I'm trying to dump a snowflake table to parquet
rereading the parquet file from within snowflake works, but when reading it using other tools (pandas, pyarrow,...) I get an error about the format
code to reproduce:
from snowflake.snowpark import Session
from snowflake.snowpark import functions as F
import os
from snowflake.ml.fileset import sfcfs
import pandas
connection_parameters = {} # this is setup specific
snowpark_session = Session.builder.configs(connection_parameters).create()
df = snowpark_session.createDataFrame(pandas.DataFrame({'a': [1,2,3]}))

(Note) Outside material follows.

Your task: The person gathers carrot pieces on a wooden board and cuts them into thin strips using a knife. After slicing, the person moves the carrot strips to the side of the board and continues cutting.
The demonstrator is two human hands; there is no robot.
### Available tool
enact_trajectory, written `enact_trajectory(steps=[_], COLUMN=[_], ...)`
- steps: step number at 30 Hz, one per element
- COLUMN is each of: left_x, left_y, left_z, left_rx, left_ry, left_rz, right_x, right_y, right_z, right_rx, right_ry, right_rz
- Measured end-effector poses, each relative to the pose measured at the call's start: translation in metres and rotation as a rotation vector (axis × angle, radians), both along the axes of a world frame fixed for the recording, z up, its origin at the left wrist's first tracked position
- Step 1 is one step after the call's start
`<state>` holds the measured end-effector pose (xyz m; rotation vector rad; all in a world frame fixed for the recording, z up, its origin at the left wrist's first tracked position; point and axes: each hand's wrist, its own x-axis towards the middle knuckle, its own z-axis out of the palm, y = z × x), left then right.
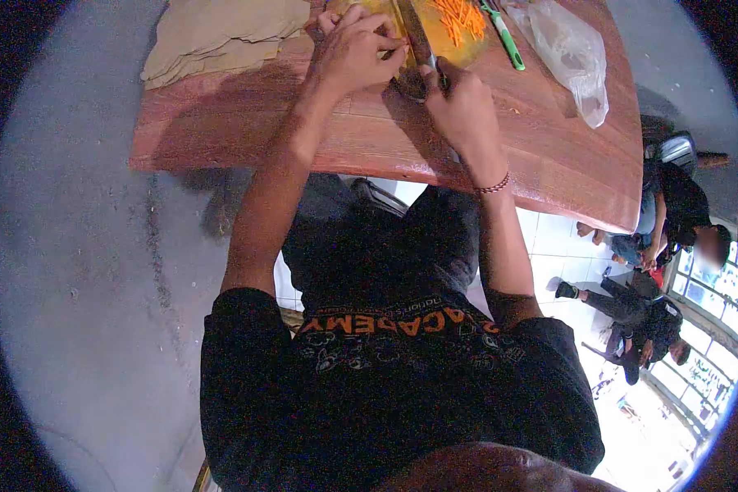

full_name = f'{snowpark_session.get_session_stage()}/report1'
df.write.parquet(full_name, header=True, overwrite=True)
# this works
snowpark_session.read.parquet(full_name)
# this fails
fs = sfcfs.SFFileSystem(snowpark_session=snowpark_session)
file_name = fs.ls(snowpark_session.get_session_stage())[0]
pandas.read_parquet(fs.open(file_name))
the error message I get is:
ArrowInvalid: Could not open Parquet input source '': Parquet magic bytes not found in footer. Either the file is corrupted or this is not a parquet file.
the issue appears to be with the snowflake file system object - there's an alternative api that does work:
pandas.read_parquet(snowpark_session.file.get_stream(file_name))